Data records ▸
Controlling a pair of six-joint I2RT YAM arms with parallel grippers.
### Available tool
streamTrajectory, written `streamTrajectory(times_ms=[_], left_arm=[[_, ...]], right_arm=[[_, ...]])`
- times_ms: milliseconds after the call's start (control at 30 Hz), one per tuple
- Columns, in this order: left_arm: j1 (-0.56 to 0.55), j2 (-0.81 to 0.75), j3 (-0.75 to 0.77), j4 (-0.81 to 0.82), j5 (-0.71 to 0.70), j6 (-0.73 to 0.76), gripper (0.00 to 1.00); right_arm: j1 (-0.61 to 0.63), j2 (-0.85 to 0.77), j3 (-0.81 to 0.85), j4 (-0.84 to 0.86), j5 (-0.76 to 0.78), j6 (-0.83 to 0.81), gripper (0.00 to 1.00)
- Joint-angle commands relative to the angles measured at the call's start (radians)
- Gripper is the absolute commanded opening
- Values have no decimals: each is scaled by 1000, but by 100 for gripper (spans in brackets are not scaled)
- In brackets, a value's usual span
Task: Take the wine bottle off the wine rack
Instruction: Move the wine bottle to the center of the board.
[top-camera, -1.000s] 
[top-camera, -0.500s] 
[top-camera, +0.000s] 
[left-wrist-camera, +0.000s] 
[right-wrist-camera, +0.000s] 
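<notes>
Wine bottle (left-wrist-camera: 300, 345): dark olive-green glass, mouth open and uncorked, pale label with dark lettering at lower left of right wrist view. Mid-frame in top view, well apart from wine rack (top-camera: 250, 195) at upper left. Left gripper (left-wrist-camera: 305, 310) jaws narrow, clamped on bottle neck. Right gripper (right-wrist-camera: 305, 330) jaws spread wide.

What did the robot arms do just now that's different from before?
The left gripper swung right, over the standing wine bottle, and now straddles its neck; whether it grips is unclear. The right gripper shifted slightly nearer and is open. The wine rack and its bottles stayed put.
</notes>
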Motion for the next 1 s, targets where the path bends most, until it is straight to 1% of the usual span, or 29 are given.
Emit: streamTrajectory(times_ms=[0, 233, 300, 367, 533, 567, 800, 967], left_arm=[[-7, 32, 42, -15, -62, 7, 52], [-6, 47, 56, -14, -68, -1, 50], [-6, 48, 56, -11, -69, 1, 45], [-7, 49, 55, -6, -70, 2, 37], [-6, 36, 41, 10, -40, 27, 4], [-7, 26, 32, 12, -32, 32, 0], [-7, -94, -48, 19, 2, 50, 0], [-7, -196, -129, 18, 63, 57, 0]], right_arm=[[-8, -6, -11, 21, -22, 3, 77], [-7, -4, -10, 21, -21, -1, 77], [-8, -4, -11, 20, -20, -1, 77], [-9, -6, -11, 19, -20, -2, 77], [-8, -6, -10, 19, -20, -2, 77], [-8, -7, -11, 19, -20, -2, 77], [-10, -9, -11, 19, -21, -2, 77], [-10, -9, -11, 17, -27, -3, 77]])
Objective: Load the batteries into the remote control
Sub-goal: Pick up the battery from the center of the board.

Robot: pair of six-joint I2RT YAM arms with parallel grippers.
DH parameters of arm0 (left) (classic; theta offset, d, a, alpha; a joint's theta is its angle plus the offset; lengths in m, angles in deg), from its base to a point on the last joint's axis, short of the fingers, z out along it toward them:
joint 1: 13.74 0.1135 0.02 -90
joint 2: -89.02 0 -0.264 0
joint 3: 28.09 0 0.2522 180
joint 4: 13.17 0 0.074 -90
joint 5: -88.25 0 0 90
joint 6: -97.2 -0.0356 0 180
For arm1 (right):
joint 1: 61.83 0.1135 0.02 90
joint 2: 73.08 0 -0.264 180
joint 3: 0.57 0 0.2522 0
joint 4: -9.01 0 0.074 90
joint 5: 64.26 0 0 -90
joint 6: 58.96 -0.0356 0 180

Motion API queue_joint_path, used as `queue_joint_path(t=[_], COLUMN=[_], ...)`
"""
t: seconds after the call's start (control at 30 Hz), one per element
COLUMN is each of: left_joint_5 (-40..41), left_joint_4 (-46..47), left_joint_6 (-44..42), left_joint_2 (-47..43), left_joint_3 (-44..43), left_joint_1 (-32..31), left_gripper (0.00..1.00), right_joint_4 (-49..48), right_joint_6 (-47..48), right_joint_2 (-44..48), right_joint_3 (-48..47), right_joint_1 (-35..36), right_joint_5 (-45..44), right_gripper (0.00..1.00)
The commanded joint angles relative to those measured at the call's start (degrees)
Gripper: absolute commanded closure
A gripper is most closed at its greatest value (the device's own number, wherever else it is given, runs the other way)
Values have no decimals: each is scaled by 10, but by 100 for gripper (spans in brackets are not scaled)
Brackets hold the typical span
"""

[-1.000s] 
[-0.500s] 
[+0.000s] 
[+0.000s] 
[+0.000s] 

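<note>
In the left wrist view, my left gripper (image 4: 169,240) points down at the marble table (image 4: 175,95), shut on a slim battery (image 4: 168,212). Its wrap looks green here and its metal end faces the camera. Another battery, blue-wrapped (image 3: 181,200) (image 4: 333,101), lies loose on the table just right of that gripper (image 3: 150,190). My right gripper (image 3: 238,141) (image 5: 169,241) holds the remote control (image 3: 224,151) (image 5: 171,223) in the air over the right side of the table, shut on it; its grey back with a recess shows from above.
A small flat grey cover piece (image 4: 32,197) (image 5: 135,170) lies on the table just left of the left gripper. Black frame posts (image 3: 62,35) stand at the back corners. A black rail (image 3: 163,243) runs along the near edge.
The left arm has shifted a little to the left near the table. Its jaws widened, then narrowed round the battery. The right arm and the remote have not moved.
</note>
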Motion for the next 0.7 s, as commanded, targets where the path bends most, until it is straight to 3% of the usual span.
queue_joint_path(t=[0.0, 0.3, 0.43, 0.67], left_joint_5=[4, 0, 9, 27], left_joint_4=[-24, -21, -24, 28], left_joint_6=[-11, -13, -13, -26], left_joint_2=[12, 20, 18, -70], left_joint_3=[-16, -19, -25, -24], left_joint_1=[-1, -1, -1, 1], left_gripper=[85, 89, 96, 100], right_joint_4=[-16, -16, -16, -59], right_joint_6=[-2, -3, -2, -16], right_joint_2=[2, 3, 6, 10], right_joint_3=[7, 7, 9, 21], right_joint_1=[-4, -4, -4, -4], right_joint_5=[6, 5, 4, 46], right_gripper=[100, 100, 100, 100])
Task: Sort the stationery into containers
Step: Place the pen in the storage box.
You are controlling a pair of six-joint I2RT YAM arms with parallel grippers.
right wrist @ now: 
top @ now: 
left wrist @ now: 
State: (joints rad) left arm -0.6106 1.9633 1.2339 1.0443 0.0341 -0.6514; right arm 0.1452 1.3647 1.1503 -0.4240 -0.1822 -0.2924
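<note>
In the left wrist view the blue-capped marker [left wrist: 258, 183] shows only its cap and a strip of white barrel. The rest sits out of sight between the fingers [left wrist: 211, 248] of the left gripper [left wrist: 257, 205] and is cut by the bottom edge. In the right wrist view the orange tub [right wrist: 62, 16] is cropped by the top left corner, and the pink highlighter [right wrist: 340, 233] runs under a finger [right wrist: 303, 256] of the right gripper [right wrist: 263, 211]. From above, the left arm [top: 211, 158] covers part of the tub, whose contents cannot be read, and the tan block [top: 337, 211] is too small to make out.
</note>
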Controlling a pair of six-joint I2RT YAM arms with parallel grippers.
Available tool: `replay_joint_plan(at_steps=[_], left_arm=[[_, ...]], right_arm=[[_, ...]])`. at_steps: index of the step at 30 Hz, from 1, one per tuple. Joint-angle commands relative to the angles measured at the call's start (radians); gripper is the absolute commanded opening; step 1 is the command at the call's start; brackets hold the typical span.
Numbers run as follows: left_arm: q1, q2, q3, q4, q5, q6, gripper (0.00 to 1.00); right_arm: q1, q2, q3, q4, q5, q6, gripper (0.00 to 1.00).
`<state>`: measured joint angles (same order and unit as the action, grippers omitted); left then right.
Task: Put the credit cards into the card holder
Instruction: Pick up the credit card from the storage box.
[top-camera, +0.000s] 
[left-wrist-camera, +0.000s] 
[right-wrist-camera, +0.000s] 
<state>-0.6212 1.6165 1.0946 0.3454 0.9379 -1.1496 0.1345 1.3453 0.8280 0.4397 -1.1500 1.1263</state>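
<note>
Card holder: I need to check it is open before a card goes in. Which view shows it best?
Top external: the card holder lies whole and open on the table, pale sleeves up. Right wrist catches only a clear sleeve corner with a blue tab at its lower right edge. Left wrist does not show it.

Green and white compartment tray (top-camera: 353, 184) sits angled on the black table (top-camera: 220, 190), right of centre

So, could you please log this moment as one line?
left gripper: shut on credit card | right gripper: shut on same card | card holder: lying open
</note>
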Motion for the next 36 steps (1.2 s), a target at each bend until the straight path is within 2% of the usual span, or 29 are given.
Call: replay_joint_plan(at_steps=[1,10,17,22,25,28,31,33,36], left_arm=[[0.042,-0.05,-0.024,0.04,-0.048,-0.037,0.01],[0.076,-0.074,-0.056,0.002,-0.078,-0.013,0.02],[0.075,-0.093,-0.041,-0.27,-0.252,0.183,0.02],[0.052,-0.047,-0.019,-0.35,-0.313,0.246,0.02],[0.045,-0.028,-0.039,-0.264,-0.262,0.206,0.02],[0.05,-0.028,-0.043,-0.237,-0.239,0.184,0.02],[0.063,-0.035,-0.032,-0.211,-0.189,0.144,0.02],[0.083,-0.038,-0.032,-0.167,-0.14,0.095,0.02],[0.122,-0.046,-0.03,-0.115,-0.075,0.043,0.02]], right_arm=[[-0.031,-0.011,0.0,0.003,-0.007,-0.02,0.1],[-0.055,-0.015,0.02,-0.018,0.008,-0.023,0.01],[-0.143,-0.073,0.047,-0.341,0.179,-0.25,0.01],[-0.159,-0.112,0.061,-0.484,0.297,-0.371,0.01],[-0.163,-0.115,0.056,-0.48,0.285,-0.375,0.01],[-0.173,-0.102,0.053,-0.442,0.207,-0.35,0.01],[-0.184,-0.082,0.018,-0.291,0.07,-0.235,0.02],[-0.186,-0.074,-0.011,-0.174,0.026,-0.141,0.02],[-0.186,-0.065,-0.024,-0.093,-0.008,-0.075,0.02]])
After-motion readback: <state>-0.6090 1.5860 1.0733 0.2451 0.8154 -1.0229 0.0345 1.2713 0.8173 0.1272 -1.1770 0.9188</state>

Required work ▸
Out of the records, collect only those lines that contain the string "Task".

Exercise response ▸
Task: Take the wine bottle off the wine rack
Task: Sort the stationery into containers
Task: Put the credit cards into the card holder

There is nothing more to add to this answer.